The Tasmanian Wilderness is a term that is used for a range of areas in Tasmania, Australia.

The World Heritage Areas in South West Tasmania, Western Tasmania and Central Highlands are the most well known.

However, there are also other wilderness areas in Tasmania, Tarkine and the Cradle mountain wilderness. There is also an organisation known as the Tasmanian Wilderness Society.

The World Heritage Area is one of the largest conservation areas in Australia, covering 13,800 km², or almost 20% of Tasmania. The area constitutes one of the last expanses of temperate wilderness in the world, including the renowned South West Wilderness. The area became a UNESCO World Heritage Site in 1982, and it was extended in 1989. It is important for both its natural value but also its cultural values as well.

Remains found in limestone caves show that humans have lived in the area for well over 20,000 years.
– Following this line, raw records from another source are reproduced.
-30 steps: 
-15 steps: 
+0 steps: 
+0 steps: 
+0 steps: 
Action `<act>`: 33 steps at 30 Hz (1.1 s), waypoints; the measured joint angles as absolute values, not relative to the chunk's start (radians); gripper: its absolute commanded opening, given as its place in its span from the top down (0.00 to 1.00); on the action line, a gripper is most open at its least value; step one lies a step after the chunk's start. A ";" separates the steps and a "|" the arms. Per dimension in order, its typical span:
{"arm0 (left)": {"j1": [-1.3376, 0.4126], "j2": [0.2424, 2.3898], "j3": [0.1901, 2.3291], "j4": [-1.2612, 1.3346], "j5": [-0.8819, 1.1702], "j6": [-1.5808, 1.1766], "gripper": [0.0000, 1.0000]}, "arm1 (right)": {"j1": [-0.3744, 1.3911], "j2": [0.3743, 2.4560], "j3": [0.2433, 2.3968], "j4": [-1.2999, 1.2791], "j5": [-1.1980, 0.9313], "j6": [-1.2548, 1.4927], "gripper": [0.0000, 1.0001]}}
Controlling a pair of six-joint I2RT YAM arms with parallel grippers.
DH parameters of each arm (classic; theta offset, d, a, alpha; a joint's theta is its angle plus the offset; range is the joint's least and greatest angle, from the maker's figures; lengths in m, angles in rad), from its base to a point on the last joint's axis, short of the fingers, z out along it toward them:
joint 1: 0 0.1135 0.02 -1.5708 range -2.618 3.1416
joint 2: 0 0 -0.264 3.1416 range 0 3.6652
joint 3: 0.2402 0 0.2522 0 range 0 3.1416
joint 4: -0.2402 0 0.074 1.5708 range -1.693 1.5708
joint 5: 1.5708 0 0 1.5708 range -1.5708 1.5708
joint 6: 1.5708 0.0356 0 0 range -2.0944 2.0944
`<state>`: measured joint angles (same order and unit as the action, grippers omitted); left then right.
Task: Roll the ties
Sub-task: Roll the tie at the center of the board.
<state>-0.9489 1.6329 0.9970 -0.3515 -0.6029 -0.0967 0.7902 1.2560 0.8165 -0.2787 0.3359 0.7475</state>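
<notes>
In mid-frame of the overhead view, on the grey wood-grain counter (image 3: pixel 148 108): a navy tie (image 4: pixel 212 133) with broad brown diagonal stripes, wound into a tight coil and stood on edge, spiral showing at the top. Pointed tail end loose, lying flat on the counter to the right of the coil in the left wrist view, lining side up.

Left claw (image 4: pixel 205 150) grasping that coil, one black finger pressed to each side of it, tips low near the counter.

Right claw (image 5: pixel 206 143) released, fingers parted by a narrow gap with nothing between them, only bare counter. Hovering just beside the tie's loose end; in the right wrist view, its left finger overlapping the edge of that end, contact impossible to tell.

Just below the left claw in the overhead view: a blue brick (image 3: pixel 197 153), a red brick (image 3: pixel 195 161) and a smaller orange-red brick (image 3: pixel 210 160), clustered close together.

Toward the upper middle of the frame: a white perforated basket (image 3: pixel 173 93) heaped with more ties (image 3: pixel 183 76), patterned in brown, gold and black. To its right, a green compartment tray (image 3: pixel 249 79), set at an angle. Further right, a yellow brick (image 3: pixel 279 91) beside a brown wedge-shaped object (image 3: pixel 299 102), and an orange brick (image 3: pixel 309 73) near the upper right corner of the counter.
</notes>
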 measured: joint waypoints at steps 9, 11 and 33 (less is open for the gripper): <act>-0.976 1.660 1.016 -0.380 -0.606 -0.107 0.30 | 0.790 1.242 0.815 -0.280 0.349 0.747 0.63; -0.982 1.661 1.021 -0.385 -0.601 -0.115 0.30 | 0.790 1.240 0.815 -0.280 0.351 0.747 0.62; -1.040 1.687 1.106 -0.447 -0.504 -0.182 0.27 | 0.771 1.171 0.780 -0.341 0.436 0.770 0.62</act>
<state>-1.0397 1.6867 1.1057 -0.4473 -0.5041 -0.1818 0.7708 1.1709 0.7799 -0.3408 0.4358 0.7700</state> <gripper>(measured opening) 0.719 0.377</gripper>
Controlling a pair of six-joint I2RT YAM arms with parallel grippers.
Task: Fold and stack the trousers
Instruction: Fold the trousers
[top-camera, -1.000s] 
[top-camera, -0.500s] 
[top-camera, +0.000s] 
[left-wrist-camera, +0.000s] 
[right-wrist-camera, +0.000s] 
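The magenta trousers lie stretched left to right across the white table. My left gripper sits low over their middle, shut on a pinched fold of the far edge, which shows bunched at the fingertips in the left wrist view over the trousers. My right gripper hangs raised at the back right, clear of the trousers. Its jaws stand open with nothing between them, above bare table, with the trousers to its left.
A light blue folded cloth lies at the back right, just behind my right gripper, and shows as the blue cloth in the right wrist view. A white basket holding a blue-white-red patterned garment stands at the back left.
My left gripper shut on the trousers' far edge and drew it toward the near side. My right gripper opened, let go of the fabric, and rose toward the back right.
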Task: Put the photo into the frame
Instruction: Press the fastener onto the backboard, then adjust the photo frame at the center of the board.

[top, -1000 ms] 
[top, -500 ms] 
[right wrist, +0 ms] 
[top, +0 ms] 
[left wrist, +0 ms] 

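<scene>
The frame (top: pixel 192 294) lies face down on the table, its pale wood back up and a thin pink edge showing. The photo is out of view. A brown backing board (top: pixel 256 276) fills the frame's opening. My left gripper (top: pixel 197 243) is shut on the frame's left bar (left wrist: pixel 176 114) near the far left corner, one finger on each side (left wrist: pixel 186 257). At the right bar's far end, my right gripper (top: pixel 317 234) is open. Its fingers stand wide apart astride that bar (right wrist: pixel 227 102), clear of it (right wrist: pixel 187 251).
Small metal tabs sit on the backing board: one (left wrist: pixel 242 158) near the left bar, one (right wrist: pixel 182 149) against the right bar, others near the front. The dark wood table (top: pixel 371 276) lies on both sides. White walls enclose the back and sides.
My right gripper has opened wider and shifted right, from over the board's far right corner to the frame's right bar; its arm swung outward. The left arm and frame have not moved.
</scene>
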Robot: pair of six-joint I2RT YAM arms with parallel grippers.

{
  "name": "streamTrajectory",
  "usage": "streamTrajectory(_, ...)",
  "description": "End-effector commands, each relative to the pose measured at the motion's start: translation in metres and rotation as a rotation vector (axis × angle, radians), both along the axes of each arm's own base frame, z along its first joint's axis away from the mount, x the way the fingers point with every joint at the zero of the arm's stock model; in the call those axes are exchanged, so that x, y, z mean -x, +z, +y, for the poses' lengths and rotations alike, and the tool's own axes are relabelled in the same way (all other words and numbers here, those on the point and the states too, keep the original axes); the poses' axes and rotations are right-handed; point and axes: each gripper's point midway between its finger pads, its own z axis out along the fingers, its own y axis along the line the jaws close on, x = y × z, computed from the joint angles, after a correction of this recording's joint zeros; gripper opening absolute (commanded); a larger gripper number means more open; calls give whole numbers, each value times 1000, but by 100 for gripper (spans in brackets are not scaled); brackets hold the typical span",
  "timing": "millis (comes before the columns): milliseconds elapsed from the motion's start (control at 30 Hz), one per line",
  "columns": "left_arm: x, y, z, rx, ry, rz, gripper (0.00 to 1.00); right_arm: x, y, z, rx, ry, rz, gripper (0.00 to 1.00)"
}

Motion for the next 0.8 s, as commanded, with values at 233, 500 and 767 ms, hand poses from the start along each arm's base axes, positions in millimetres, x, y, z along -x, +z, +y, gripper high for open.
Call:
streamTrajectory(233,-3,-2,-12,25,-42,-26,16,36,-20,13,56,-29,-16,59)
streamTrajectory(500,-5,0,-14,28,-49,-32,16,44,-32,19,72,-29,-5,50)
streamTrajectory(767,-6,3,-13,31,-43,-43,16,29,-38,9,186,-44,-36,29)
The Tasmanian Tiger was the largest Dasyuromorphia[2] and the last living specimen of the family Thylacinidae. The last known specimen died in captivity in 1936.[1]p77 The world's largest surviving carnivorous marsupial is the Tasmanian Devil; it is the size of a small dog and can hunt, although it is mainly a scavenger.[2]p46 It became extinct on the mainland some 600 years ago, and is now found only in Tasmania.[1]p69

World Heritage area[change | change source]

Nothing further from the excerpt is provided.